Authority and Order: John Wesley and his preachers Adrian Burdon
Ashgate £40 (0-7546-5454-0) Church Times Bookshop £36
Colin Podmore looks at Wesley’s view of order and ordination
From the early 1740s, John Wesley “set apart” preachers — privately and without laying on hands. They were temporary “assistants” to him, and not ordained to the Church’s ministry. In 1745, he still believed that only those with “a commission . . . from . . . bishops . . . in a succession from the apostles” could baptise or celebrate communion.
By the mid-1750s his view had changed, though he still regarded ordination as inopportune. This book recounts the stages by which he came to ordain ministers for America (1784), Scotland (1785), and finally, after Charles Wesley (who opposed presbyteral ordination) had died, for England (1788).
The author then analyses John Wesley’s abridged Ordinal, printing it alongside the 1662 original. (Though Wesley claimed that ordination was functional and not for transmitting grace, he retained the words “grace . . . given thee by this imposition of our hands”.)
The issues this interesting story raises are indeed those of authority and order. Wesley demanded obedience from his own preachers, but defied both those who had ordained him and what this author rather dismissively labels “the old authority of rubric and canon”. (There is little sense here of rubric and canon as expressions of the Church’s mind, guided by the Spirit.)
Though sometimes attempting legalistic special pleading, fundamentally Wesley believed that he possessed an “extraordinary call” that took priority. The first Methodist Conference (1744) decided to obey the bishops only “in things indifferent”, and to obey the canons only “so far as we can with a safe conscience”.

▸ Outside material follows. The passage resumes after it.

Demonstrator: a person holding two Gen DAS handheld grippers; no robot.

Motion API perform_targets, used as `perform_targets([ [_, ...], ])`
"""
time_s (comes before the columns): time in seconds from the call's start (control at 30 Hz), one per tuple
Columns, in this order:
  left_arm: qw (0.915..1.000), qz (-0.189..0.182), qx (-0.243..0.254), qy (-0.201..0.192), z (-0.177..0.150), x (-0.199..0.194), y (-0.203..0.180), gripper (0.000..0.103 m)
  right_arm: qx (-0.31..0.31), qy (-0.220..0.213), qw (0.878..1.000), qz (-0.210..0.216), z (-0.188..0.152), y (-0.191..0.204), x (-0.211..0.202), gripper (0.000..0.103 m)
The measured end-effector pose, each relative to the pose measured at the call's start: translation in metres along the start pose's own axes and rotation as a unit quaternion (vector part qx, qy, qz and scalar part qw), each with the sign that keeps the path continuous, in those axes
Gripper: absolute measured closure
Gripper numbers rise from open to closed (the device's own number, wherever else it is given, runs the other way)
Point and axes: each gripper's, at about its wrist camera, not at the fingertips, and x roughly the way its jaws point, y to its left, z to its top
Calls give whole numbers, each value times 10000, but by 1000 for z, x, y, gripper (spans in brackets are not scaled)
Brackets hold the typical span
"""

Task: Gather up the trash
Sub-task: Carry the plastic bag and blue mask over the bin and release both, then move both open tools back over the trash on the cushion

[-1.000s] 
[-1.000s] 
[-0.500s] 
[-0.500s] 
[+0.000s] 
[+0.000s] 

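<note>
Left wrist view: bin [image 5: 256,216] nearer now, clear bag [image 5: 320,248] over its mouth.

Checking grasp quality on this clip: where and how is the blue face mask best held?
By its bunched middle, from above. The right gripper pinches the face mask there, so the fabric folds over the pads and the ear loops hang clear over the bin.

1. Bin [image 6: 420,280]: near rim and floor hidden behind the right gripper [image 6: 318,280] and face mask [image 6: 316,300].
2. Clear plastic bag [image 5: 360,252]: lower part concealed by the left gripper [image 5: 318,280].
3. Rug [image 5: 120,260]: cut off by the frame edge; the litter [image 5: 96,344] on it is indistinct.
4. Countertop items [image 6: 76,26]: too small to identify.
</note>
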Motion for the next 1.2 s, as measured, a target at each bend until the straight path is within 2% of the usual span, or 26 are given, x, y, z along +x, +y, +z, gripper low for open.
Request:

Despite all this, Wesley persisted in claiming fidelity to the Church of England, and resisted calls for formal separation. Actions (and inaction) told another story, however. As early as 1745, Wesley approved the registration of a Wesleyan meeting house for “dissenting worship” (a fact not mentioned here). When unordained preachers celebrated communion, he turned a blind eye; forced to rebuke them, he did so only gently.
The jacket copy promises an exploration of the implications for modern Methodism with reference to the Anglican-Methodist Covenant. Though the absence of this is disappointing, more important for future relationships will be what Methodists today think of episcopacy — and of authority and order.
Dr Podmore is the Secretary of the House of Clergy, the Dioceses’ Commission, and the Liturgical Commission.